▶ _EXERCISE DIRECTIONS_
May I have, exactly as written, the line containing "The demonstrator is" and every line after it through the end of the listing below, and nothing else?

= Beginning of Section =

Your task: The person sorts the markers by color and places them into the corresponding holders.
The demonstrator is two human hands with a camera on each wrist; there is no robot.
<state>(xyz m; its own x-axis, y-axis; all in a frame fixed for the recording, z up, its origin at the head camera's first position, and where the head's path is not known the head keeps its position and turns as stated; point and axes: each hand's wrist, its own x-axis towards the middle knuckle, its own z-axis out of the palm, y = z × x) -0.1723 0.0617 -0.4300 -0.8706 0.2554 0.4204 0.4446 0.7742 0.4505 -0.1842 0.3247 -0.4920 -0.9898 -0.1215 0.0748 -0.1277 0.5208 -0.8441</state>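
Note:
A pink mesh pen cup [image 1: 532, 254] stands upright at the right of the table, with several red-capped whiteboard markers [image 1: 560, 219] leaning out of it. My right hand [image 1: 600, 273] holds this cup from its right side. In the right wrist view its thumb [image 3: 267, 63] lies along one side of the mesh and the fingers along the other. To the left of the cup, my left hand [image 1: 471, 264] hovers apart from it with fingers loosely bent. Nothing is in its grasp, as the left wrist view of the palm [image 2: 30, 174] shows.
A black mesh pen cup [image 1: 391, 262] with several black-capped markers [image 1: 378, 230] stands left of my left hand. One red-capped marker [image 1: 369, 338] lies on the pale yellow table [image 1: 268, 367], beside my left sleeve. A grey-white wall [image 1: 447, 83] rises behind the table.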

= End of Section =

▶ _WRITTEN ANSWER_
The demonstrator is two human hands with a camera on each wrist; there is no robot.
<state>(xyz m; its own x-axis, y-axis; all in a frame fixed for the recording, z up, its origin at the head camera's first position, and where the head's path is not known the head keeps its position and turns as stated; point and axes: each hand's wrist, its own x-axis towards the middle knuckle, its own z-axis out of the palm, y = z × x) -0.1723 0.0617 -0.4300 -0.8706 0.2554 0.4204 0.4446 0.7742 0.4505 -0.1842 0.3247 -0.4920 -0.9898 -0.1215 0.0748 -0.1277 0.5208 -0.8441</state>
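Note:
A pink mesh pen cup [image 1: 532, 254] stands upright at the right of the table, with several red-capped whiteboard markers [image 1: 560, 219] leaning out of it. My right hand [image 1: 600, 273] holds this cup from its right side. In the right wrist view its thumb [image 3: 267, 63] lies along one side of the mesh and the fingers along the other. To the left of the cup, my left hand [image 1: 471, 264] hovers apart from it with fingers loosely bent. Nothing is in its grasp, as the left wrist view of the palm [image 2: 30, 174] shows.
A black mesh pen cup [image 1: 391, 262] with several black-capped markers [image 1: 378, 230] stands left of my left hand. One red-capped marker [image 1: 369, 338] lies on the pale yellow table [image 1: 268, 367], beside my left sleeve. A grey-white wall [image 1: 447, 83] rises behind the table.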

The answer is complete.